The GBCSA saw the commercial green buildings market grow exponentially year on year and it is expected that the residential market will behave similarly but with a steeper trajectory. While Green Star rated office space is recognised and established for offering buyers and tenants a differentiated value proposition associated with higher quality and lower operating costs, GBCSA’s EDGE (Excellence in Design for Greater Efficiencies) rating for homes, is a tangible tool that can demonstrate savings and provide a credible measure of future payback which will drive the value of green homes.  Available via a free online software platform, this simple yet tangible, user-friendly green rating tool aims to achieve a minimum saving of 20 percent in energy, water and embodied energy in materials. Smart, fast and affordable, it calculates the upfront cost and potential operational savings of green buildings.

EDGE certification and green home features are predicted to be added as a valuable property attribute as the research shows that green homes are perceived to be of higher quality with more efficient running costs. The appeal of resource-efficient homes is multi-dimensional, offering residents a variety of benefits including enhanced comfort and quality of life and financial savings.

A further initiative is the recently launched and useful ‘Guide to Biodiversity in your Garden’ produced by Pam Golding Properties and the Endangered Wildlife Trust. This well-timed booklet is an informative and useful guide brimming with eco-friendly advice. Among many others this includes cost-effective water-wise gardening, how to identify and deal with alien and invasive plant species, combating fruit and vegetable eating insects the natural way, making your own compost and mulch and even tips on earthworm farming and vertical landscaping.

It also explains how gardening according to your own regional climate and soil type is an important key to a successful, indigenous garden which can be both beautiful and eco-efficient.

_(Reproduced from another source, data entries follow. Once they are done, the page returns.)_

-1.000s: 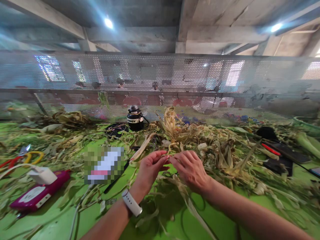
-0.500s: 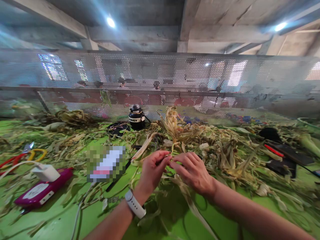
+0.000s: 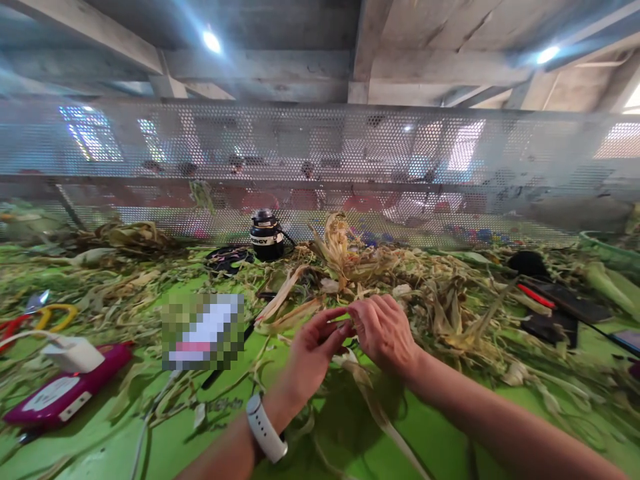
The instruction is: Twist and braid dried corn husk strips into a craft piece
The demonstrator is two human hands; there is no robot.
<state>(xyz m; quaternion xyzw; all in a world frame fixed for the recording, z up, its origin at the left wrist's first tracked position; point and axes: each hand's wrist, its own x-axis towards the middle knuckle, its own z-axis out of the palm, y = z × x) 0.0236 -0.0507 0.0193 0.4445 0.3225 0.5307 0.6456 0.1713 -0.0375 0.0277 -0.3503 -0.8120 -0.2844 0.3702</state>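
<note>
Across the back, one long perforated screen [image 3: 300, 143], dim shapes behind its holes too blurred to name. Before it, a green worktop [image 3: 95, 450], cut off at the lower edge and widely hidden under dry husks [image 3: 435, 300], thickest beyond and to the right of the hands. Low over the middle, left hand [image 3: 307, 357] and right hand [image 3: 385, 333], side by side, with forearms cut off below. Left thumb and forefinger stretched toward the right hand, tips nearly together; right fingers bent downward, tips mostly hidden behind the knuckles. Impossible to tell, for either hand, fingers clamped on a scrap of husk or merely drawn close. Just under them, a long pale husk strip [image 3: 382, 420], slanting down to the lower edge; contact with the fingers unclear. At the right edge, a green basket [image 3: 610, 248], only partly in view. Far left, a magenta block [image 3: 30, 410] with a white plug [image 3: 75, 353] on top. Between block and left hand, a pale oblong [image 3: 203, 332], masked by coarse squares, details lost. Near the screen, a black jar [image 3: 267, 248], lettering readable only as "RGY". Around the left wrist, a white watch [image 3: 265, 430], face out of sight.
</note>
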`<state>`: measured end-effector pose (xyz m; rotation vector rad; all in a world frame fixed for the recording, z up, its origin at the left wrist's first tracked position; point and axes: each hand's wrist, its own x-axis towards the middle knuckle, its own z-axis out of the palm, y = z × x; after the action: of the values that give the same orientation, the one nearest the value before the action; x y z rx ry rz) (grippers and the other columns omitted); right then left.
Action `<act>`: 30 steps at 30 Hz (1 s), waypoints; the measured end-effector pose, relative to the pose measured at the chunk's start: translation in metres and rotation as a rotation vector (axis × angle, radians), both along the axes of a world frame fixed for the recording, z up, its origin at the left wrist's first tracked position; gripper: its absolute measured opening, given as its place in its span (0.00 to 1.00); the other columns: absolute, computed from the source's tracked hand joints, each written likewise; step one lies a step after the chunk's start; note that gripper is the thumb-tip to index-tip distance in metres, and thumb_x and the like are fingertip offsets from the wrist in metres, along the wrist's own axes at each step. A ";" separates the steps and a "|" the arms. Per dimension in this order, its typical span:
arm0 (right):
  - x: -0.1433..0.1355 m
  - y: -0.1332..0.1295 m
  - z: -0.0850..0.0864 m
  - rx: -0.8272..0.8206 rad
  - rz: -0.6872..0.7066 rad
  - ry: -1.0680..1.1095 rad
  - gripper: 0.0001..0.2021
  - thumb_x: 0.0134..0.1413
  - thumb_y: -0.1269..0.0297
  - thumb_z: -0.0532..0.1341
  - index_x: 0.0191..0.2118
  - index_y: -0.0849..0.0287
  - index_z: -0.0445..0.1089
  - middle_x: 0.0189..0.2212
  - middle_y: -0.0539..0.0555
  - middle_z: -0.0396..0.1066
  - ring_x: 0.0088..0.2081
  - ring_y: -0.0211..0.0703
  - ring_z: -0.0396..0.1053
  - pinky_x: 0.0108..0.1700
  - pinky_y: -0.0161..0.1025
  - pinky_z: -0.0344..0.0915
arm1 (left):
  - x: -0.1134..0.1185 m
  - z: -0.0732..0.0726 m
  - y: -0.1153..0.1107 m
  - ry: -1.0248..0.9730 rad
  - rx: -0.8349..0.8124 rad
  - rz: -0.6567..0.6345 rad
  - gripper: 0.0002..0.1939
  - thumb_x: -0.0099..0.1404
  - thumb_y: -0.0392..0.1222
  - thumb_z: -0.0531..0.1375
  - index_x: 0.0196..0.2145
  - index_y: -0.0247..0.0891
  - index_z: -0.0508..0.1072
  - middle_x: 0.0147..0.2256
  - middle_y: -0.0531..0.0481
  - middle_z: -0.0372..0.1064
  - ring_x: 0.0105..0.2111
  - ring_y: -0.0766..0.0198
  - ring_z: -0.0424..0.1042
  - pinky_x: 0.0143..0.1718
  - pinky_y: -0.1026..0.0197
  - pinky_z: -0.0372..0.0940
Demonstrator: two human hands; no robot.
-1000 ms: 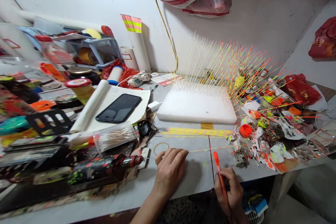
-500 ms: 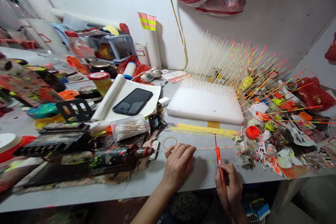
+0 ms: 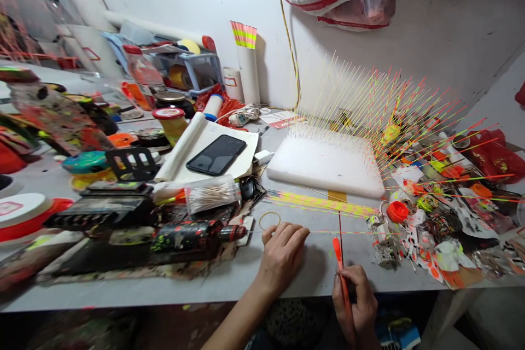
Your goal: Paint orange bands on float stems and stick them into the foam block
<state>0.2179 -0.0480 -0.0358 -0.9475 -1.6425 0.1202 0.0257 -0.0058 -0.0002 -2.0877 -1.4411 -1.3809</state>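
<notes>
Gripping an orange-tipped brush [image 3: 337, 251] in the right hand [image 3: 356, 298], with thumb and fingers closed on the handle, and pointing the tip toward eleven o'clock, close to the thin rod [image 3: 324, 232]. Laying the left hand [image 3: 283, 257] over the desk [image 3: 320, 265] at ten o'clock from there, with fingers bent over the same rod; whether pinching or merely covering it, impossible to tell beneath the knuckles. Having that rod running between a paint-speckled cylindrical tool [image 3: 184, 238] at the left hand's nine o'clock and a spattered block [image 3: 381, 243] at the right hand's one o'clock. Risking an uneven streak by pressing the brush too hard and bending so slender a rod, or coloring the left fingers by straying toward ten o'clock. Having the yellow-and-pink rods [image 3: 320, 203] lying at eleven o'clock from the right hand, chancing stray smears by overshooting. Facing, farther out at the left hand's one o'clock, a white foam block [image 3: 326, 167] bristling with standing rods [image 3: 383, 117]; risking toppling them by reaching across.
</notes>
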 end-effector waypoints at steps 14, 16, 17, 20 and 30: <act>-0.015 0.012 0.012 0.050 -0.026 -0.063 0.04 0.66 0.70 0.58 0.44 0.57 0.69 0.32 0.51 0.73 0.32 0.36 0.73 0.37 0.30 0.72 | 0.002 0.003 -0.002 -0.010 -0.007 0.003 0.09 0.70 0.31 0.54 0.39 0.41 0.72 0.33 0.55 0.75 0.34 0.66 0.71 0.45 0.57 0.55; -0.015 0.012 0.011 0.041 -0.028 -0.067 0.04 0.66 0.69 0.58 0.44 0.57 0.69 0.32 0.51 0.73 0.32 0.36 0.73 0.37 0.30 0.72 | 0.002 0.003 -0.002 -0.012 -0.011 0.001 0.09 0.70 0.31 0.53 0.39 0.41 0.71 0.33 0.55 0.75 0.34 0.66 0.71 0.45 0.57 0.55; -0.014 0.012 0.009 0.034 -0.031 -0.064 0.04 0.66 0.69 0.58 0.44 0.57 0.69 0.32 0.51 0.73 0.32 0.37 0.73 0.36 0.31 0.72 | 0.002 0.003 -0.002 -0.013 -0.008 0.000 0.09 0.71 0.31 0.53 0.39 0.41 0.71 0.33 0.55 0.75 0.34 0.66 0.71 0.45 0.57 0.55; -0.012 0.009 0.001 -0.005 -0.042 -0.048 0.05 0.66 0.69 0.58 0.44 0.57 0.70 0.33 0.52 0.73 0.33 0.38 0.74 0.37 0.32 0.72 | 0.002 0.002 -0.002 -0.016 -0.006 -0.001 0.08 0.70 0.31 0.54 0.39 0.41 0.71 0.33 0.54 0.75 0.33 0.66 0.71 0.44 0.57 0.55; -0.012 -0.002 0.006 0.044 0.157 -0.005 0.11 0.62 0.78 0.57 0.46 0.56 0.69 0.32 0.51 0.71 0.32 0.38 0.71 0.36 0.34 0.72 | -0.007 0.002 -0.003 0.008 -0.021 0.022 0.10 0.71 0.31 0.52 0.38 0.41 0.71 0.33 0.54 0.75 0.34 0.66 0.72 0.44 0.56 0.54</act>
<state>0.2056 -0.0498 -0.0299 -0.7857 -1.7166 0.1871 0.0185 -0.0088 0.0021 -2.0813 -1.4769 -1.3543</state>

“The spirit of biodiversity and the conservation and protection of animals and plants is rapidly gaining traction among individual citizens and the business sector alike,” says Stroebel. “As a founding partner of the National Biodiversity and Business Network we are helping drive innovations and leadership to change the way biodiversity is perceived and to develop accountability for its protection.

“Importantly, this inspiring and insightful guide outlines a few simple ways you can add value to your property by protecting and encouraging nature’s life-giving biodiversity in your very own garden. With this guide we hope to support home owners in understanding and achieving their potential role in preserving and enhancing the diversity value of their property, ultimately adding value to their asset and to the natural capital of the country.”

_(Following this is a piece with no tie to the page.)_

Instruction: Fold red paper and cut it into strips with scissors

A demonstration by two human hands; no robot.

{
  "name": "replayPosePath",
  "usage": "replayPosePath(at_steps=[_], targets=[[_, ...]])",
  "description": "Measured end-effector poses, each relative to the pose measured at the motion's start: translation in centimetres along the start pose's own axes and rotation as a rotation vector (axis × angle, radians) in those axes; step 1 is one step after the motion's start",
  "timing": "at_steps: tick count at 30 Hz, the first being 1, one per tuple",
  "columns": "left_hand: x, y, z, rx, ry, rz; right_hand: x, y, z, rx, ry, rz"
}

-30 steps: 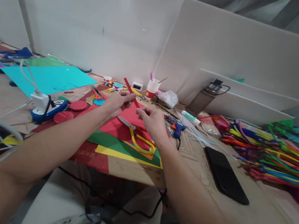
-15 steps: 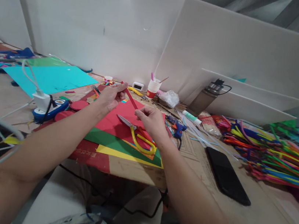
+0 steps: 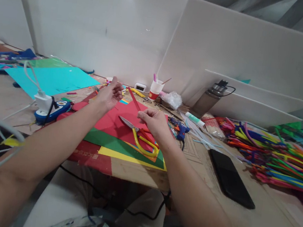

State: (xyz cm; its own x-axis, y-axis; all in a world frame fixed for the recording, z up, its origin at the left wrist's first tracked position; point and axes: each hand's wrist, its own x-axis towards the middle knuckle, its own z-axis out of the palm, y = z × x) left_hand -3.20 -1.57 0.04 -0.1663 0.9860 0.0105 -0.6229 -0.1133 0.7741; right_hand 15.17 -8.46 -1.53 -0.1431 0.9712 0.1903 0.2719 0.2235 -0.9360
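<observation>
My right hand [image 3: 152,120] pinches one end of a narrow red paper strip [image 3: 134,100], which slants up and away to the left. Just left of the strip's far end, my left hand [image 3: 111,94] is raised with its fingers apart and nothing in them. Below both hands lies a stack of coloured sheets, with red paper [image 3: 107,122] over green paper [image 3: 113,146] and a corner of yellow paper [image 3: 130,160]. Scissors [image 3: 137,134] with yellow handles rest partly spread on the red paper, beneath my right hand.
A blue glue gun [image 3: 181,131], a black phone [image 3: 231,179] and many coloured pipe cleaners [image 3: 283,158] lie to the right. At the back stand paper cups [image 3: 155,89] and a bottle [image 3: 208,99]. A blue power strip [image 3: 51,111] with white cable sits left, before turquoise paper [image 3: 57,79].
My left hand has let go of the red strip's far end and moved slightly left, its fingers spreading. My right hand keeps its pinch in about the same place.
</observation>
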Motion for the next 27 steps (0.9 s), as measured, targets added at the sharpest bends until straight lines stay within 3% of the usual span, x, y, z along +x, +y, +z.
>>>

Pam Golding Properties also recently sponsored the Eco-Angel Award at the Eco-Logic Awards 2017, an annual event presented by Enviropaedia as a celebration of the visionaries and innovators – or ‘eco-heroes’ - who are finding solutions to the earth’s most pressing environmental challenges.

The Eco-Angel award was presented to Nonhlanhla Joye of Umgibe Organics and Training Institute, which uses ordinary plastic bags to create suspended vegetable gardens that hang from custom-made structures. It’s a home grown solution for food production in a changing environmental landscape and a farming technique that has proven to be a frugal, environmentally friendly, water and space saving method that has uplifted the community.

This stroke of genius came from a dark place in Joye’s life – she was diagnosed with cancer and couldn’t work but as the breadwinner had to put food on the table, so she started growing her own vegetables, and elevated her plants to keep out the chickens.

The system is able to grow ten times the crops in the same area as conventional agriculture, with less than a third of the water required. The operation has now grown to the stage where she supplies restaurant groups and even supermarket groups.